Há uma série de motivos para o mau humor: participação de mercado na China em queda, percepção de falta de inovação nos produtos e a sensação inevitável de que a empresa está mortalmente atrasada em definir e executar uma estratégia para inteligência artificial. A narrativa em vigor descreve uma empresa deitada eternamente em berço esplêndido, sem se dar conta da avalanche que vem em sua direção.
Investidores relevantes e formadores de opinião estão com posições mínimas, ou até mesmo sem nenhuma alocação no papel. Os especialistas em gráficos indicam que a posição técnica do papel é ruim, e só não é pior porque houve sustentação ao redor dos US$ 165. Os fundamentalistas acham que um múltiplo de 29 vezes P/E é um valuation esticado para uma empresa que não cresce. Os céticos acreditam que a reação recente do preço pós-resultados é somente consequência do anúncio do maior programa de recompra de ações já visto no mundo corporativo americano até agora. Mesmo Warren Buffett, que compra com a intenção de nunca vender, se desfez de um pouco de ações no último trimestre. O discurso da vez é que a Apple está perdendo o seu mojo, sua mágica, seu charme.
A decisão de descontinuar a divisão de automóveis autônomos foi bem recebida, mas deixou na comunidade de investidores uma sensação de que a empresa perdeu agilidade: demorou muito para perceber que era um projeto ruim. A saída de executivos importantes, especialmente ligados a product design também contribui para a narrativa negativa. A cereja do bolo foi o comercial da nova linha de tablets, que mostra uma prensa hidráulica comprimindo objetos que simbolizam toda a experiência cultural da espécie humana e transformando seus destroços em um iPad extrafino. A revolta foi tanta com a destruição que o comercial foi descontinuado e motivou um raro pedido de desculpas por parte da companhia.
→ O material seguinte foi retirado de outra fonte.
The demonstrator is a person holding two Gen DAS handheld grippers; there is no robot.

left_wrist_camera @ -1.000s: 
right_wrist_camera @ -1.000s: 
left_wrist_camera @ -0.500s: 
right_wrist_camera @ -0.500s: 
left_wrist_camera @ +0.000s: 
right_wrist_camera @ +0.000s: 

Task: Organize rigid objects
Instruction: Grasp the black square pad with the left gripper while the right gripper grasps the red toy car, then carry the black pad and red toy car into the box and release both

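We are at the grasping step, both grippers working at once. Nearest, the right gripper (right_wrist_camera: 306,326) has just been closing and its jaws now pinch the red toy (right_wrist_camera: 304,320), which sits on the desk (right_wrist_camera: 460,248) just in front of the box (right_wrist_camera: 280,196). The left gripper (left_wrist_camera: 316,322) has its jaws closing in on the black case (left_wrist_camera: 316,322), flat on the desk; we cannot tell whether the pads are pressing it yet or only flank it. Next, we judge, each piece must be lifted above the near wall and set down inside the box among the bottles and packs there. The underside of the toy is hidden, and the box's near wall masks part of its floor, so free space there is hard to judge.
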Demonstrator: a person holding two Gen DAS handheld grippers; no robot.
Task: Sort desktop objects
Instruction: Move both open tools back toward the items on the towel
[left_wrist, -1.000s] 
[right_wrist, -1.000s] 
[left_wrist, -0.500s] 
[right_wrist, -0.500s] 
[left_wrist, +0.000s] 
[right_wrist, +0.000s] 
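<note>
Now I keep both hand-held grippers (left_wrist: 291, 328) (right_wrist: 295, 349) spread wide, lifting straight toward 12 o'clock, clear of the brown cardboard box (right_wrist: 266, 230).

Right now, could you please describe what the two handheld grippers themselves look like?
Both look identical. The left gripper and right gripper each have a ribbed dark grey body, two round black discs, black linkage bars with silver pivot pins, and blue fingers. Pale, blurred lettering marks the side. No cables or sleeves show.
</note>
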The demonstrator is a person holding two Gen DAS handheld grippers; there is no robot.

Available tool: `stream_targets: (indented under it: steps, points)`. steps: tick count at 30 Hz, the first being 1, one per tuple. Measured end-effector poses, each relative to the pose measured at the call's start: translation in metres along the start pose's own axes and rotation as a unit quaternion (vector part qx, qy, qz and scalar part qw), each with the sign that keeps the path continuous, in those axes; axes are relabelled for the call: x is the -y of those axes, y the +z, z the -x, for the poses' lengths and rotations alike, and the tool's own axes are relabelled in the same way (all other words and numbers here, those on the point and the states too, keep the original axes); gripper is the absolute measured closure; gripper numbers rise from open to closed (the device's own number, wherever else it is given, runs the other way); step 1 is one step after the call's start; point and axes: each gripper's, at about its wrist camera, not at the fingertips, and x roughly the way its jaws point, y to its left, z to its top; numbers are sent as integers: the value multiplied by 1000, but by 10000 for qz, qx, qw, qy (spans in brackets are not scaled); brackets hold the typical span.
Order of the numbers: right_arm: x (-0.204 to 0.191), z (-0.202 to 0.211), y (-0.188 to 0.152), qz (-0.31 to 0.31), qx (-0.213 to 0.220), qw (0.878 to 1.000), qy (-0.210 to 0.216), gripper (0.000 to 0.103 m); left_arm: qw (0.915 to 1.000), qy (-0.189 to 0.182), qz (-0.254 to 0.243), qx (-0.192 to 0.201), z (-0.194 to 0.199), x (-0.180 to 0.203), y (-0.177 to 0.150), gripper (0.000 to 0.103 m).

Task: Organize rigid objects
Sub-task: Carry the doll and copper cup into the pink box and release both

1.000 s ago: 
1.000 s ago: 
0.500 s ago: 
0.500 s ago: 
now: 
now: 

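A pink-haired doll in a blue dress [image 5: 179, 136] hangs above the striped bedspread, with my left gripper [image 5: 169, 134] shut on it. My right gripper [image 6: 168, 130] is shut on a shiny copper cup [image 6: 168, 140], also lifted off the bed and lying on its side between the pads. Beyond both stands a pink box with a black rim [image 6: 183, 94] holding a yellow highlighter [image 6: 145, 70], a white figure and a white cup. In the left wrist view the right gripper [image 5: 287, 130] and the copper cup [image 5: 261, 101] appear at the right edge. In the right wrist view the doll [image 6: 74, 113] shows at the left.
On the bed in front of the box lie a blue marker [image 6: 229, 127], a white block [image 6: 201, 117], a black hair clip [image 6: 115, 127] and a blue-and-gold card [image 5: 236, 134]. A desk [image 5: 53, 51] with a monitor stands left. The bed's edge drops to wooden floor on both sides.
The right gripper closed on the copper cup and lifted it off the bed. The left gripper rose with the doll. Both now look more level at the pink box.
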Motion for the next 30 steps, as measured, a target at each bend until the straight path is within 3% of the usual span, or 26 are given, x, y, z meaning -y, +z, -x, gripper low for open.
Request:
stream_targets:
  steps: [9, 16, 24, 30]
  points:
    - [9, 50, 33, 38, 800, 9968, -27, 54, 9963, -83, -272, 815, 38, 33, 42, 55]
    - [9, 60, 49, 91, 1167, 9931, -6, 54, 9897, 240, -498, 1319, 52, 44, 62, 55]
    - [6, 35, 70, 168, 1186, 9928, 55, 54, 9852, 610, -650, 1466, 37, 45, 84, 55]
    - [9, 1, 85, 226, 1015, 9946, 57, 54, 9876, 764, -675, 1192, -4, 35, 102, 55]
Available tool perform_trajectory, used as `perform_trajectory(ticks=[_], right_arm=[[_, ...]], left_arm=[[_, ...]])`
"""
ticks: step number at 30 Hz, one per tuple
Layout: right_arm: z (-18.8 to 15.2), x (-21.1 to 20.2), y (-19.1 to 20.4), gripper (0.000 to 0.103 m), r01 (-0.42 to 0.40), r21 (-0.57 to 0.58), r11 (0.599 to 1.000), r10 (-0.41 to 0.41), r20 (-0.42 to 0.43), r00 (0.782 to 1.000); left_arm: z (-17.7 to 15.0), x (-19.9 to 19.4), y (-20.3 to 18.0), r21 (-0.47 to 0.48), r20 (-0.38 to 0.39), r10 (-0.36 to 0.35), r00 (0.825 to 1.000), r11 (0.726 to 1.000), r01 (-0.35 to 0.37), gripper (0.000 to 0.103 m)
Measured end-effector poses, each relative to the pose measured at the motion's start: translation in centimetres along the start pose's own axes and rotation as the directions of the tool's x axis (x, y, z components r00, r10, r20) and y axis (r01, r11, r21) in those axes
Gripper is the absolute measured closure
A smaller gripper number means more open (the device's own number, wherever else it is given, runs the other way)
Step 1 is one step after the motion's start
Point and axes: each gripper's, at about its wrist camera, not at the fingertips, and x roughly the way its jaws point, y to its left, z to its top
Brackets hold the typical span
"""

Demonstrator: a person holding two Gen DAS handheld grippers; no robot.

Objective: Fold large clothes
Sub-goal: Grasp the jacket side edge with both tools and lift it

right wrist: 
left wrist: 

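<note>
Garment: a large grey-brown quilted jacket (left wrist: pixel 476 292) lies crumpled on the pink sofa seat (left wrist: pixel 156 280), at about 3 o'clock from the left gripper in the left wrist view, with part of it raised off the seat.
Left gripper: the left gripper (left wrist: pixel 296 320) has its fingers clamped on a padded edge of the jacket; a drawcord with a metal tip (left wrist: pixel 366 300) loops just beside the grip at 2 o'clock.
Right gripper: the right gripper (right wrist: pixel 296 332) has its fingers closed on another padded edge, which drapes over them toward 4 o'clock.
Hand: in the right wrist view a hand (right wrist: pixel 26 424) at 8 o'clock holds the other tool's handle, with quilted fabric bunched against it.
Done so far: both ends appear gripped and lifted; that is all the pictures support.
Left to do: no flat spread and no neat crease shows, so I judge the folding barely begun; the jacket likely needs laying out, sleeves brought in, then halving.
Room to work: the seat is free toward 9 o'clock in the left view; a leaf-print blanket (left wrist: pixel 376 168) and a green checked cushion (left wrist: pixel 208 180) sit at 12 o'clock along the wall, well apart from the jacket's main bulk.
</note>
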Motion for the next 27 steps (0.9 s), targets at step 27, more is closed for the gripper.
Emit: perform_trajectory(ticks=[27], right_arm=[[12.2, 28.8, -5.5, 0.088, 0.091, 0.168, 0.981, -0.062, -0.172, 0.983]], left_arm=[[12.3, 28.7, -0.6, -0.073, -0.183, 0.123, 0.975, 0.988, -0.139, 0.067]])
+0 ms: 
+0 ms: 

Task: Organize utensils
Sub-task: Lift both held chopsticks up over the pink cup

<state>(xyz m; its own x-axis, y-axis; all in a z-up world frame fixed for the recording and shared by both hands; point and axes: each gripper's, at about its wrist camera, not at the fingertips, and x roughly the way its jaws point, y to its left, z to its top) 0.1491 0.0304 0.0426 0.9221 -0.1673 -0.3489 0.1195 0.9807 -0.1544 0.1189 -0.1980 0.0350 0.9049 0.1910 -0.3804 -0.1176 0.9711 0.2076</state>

Reforçou ainda mais a sensação de que há alguma coisa de errado com a empresa de Steve Jobs.
O mercado é ansioso, e procura sinais de perigo a cada esquina. A falta de notícias boas faz qualquer informação ruim ganhar notoriedade, e uma sequência de pequenas notícias ruins criam as condições para que apareça um fantasma por dia. A verdade é que uma empresa com mais de dois bilhões de aparelhos globalmente conectados ao seu ecossistema não perde a majestade assim, de repente. O consumidor que faz parte do universo Apple não o troca pelo Android ou Microsoft voluntariamente: a base é fiel e gosta do produto.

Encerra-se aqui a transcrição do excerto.